### YOUR GOAL:
State the number of lines in the records beneath that hold the word "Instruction", and add nothing.

### RECORD SET:
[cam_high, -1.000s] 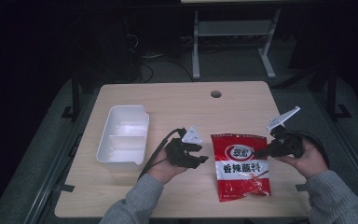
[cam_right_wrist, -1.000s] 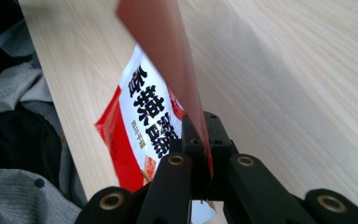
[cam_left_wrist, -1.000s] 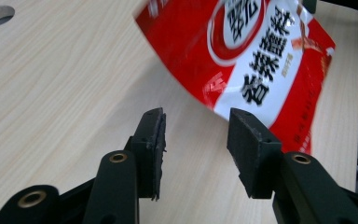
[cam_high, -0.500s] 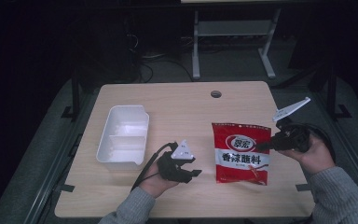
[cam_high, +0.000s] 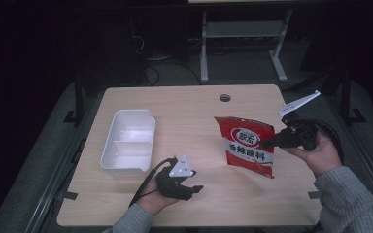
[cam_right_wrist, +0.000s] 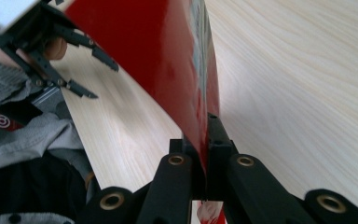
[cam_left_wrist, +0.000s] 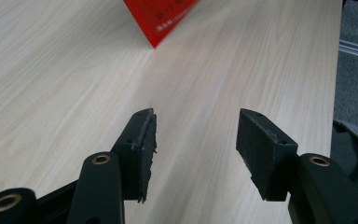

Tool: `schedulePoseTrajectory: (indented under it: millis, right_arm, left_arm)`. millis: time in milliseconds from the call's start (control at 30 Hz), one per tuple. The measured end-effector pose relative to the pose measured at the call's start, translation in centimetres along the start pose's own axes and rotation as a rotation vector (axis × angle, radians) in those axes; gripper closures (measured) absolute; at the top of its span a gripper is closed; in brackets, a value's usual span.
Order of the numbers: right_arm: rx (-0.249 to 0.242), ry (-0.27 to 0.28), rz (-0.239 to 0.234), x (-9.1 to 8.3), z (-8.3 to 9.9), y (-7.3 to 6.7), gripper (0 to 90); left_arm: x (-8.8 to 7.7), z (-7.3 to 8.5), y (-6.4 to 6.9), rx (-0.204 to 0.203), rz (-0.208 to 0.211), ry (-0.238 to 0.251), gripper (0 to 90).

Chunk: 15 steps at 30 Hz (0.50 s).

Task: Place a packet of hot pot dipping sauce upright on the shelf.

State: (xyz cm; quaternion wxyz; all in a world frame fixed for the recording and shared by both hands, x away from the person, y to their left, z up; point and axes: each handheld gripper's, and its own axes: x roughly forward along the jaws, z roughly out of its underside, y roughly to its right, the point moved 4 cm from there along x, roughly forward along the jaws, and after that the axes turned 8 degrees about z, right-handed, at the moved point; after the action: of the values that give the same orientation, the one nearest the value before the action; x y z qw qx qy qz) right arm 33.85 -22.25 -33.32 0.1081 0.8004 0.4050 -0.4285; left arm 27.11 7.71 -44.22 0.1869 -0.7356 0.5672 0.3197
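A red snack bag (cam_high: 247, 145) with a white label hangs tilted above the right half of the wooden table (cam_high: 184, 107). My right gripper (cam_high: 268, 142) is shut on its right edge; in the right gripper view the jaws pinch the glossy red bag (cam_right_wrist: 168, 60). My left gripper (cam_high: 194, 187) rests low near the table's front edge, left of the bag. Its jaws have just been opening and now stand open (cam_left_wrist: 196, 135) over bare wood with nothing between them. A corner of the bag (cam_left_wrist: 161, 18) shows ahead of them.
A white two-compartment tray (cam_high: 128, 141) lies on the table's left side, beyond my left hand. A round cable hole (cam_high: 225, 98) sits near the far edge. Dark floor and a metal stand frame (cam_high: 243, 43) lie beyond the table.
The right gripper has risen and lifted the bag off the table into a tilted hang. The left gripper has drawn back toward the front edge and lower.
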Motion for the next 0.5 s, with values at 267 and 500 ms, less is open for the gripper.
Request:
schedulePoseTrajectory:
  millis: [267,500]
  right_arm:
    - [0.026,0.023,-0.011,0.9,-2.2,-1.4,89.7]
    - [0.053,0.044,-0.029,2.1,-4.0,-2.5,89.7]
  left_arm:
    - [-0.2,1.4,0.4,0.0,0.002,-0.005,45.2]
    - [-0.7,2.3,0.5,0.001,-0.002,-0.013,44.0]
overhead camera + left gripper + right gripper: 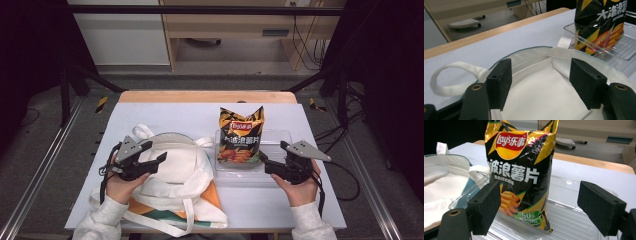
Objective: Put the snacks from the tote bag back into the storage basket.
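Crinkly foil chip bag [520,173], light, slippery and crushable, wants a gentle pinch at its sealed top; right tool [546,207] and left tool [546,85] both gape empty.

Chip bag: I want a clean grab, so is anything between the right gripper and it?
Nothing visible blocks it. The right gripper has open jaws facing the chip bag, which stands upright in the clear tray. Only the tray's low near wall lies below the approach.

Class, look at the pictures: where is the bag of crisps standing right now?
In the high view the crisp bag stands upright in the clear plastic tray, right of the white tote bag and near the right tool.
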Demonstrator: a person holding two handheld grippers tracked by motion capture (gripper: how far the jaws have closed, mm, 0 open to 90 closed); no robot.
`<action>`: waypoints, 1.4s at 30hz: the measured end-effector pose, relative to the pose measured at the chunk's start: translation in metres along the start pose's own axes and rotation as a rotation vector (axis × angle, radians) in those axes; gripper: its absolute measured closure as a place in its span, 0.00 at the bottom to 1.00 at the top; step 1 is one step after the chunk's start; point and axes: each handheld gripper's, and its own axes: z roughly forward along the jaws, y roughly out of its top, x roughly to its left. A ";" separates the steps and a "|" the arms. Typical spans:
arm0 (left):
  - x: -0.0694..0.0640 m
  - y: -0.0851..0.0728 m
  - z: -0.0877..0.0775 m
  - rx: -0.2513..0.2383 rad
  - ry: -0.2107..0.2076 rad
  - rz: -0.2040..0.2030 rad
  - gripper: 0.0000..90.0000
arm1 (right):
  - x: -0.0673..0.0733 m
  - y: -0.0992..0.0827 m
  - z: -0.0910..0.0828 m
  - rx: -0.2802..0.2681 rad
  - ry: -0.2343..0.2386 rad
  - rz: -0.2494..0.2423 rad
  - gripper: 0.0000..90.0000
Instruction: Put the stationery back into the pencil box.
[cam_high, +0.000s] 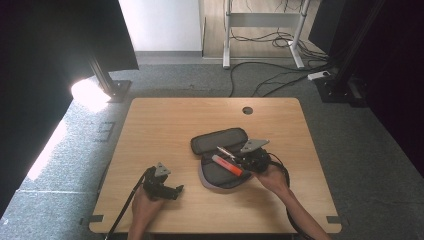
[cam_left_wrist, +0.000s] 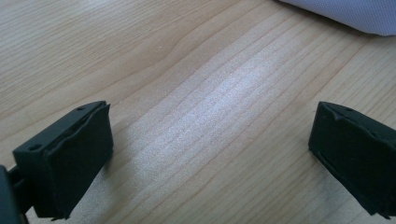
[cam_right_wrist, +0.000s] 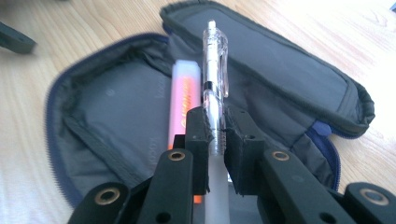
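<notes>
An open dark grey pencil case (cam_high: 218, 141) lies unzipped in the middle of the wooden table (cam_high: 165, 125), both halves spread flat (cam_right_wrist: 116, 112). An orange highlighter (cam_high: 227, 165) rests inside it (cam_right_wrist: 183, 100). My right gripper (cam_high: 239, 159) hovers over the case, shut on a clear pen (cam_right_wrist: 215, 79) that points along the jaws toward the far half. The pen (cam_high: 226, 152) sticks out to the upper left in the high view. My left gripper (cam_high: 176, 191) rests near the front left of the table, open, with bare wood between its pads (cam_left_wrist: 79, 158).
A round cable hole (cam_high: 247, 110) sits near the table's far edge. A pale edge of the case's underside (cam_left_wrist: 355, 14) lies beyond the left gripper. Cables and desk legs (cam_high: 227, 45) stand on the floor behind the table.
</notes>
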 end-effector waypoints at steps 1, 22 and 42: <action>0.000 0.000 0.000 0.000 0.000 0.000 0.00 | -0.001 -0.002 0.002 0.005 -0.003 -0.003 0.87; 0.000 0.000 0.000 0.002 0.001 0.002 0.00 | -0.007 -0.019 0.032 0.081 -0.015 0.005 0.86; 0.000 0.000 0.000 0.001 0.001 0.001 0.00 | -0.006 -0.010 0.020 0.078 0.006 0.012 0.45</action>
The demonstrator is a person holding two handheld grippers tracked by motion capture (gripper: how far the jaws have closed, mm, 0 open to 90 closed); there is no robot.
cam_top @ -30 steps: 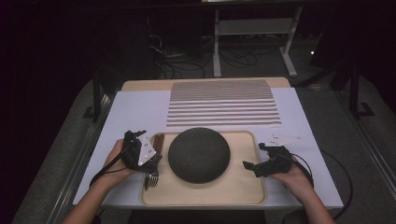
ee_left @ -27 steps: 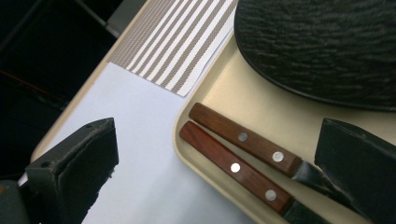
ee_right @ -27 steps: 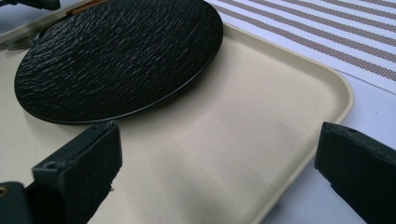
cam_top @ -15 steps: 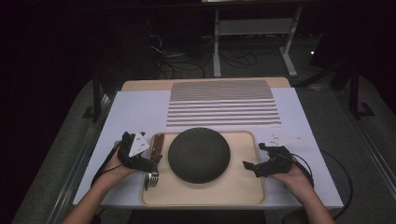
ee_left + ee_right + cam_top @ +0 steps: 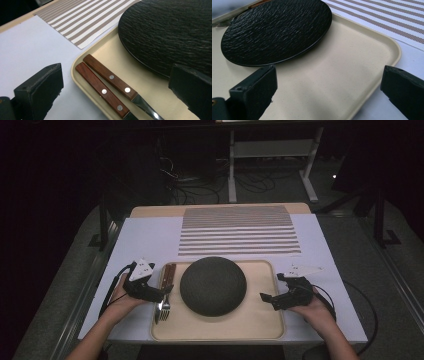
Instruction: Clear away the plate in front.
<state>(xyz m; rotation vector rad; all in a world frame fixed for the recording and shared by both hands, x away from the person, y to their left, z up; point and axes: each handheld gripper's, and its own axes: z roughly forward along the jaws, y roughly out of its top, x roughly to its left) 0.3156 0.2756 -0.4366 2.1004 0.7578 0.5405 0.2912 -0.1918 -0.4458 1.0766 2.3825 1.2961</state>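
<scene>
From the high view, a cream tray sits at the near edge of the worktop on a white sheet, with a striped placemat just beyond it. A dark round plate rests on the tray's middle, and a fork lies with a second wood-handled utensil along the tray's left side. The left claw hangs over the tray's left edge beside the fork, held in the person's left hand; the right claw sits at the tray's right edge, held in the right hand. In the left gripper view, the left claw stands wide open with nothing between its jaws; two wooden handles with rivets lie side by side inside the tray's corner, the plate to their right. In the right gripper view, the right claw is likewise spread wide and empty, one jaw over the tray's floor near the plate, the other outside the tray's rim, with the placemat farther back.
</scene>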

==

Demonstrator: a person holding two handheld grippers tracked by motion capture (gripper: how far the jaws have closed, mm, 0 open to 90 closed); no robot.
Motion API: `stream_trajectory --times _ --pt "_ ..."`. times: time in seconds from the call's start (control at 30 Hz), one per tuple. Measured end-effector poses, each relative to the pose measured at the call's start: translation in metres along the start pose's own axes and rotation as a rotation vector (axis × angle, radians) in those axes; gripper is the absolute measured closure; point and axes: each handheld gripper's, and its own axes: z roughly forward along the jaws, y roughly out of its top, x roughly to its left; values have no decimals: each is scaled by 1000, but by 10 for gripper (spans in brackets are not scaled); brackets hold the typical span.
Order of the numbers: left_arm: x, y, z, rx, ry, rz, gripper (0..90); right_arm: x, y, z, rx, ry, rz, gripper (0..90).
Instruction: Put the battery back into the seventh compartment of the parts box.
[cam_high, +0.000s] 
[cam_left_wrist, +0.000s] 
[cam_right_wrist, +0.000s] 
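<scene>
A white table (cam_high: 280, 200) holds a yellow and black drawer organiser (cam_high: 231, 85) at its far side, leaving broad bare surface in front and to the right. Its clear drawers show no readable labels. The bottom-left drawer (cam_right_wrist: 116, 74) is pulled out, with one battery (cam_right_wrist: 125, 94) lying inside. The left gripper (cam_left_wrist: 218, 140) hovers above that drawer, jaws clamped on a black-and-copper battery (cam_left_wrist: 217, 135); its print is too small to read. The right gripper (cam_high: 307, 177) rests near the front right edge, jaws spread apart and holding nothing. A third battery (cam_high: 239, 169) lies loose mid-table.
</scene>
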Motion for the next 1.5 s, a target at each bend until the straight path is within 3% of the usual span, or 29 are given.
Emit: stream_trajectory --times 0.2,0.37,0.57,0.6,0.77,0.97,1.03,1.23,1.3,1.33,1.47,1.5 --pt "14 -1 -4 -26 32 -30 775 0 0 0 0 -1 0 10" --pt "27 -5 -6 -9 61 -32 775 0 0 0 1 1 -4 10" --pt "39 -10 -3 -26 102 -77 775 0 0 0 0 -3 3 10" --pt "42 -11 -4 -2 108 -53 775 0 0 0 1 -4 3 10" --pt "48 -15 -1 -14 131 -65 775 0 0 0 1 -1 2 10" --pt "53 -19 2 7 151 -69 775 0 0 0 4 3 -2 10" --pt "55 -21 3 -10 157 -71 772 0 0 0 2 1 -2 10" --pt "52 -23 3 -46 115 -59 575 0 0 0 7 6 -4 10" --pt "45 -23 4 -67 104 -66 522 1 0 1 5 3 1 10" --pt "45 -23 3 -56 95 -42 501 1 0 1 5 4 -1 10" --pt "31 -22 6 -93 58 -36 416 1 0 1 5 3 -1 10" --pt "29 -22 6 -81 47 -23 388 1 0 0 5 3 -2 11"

### RESULT FOR THIS EXERCISE:
3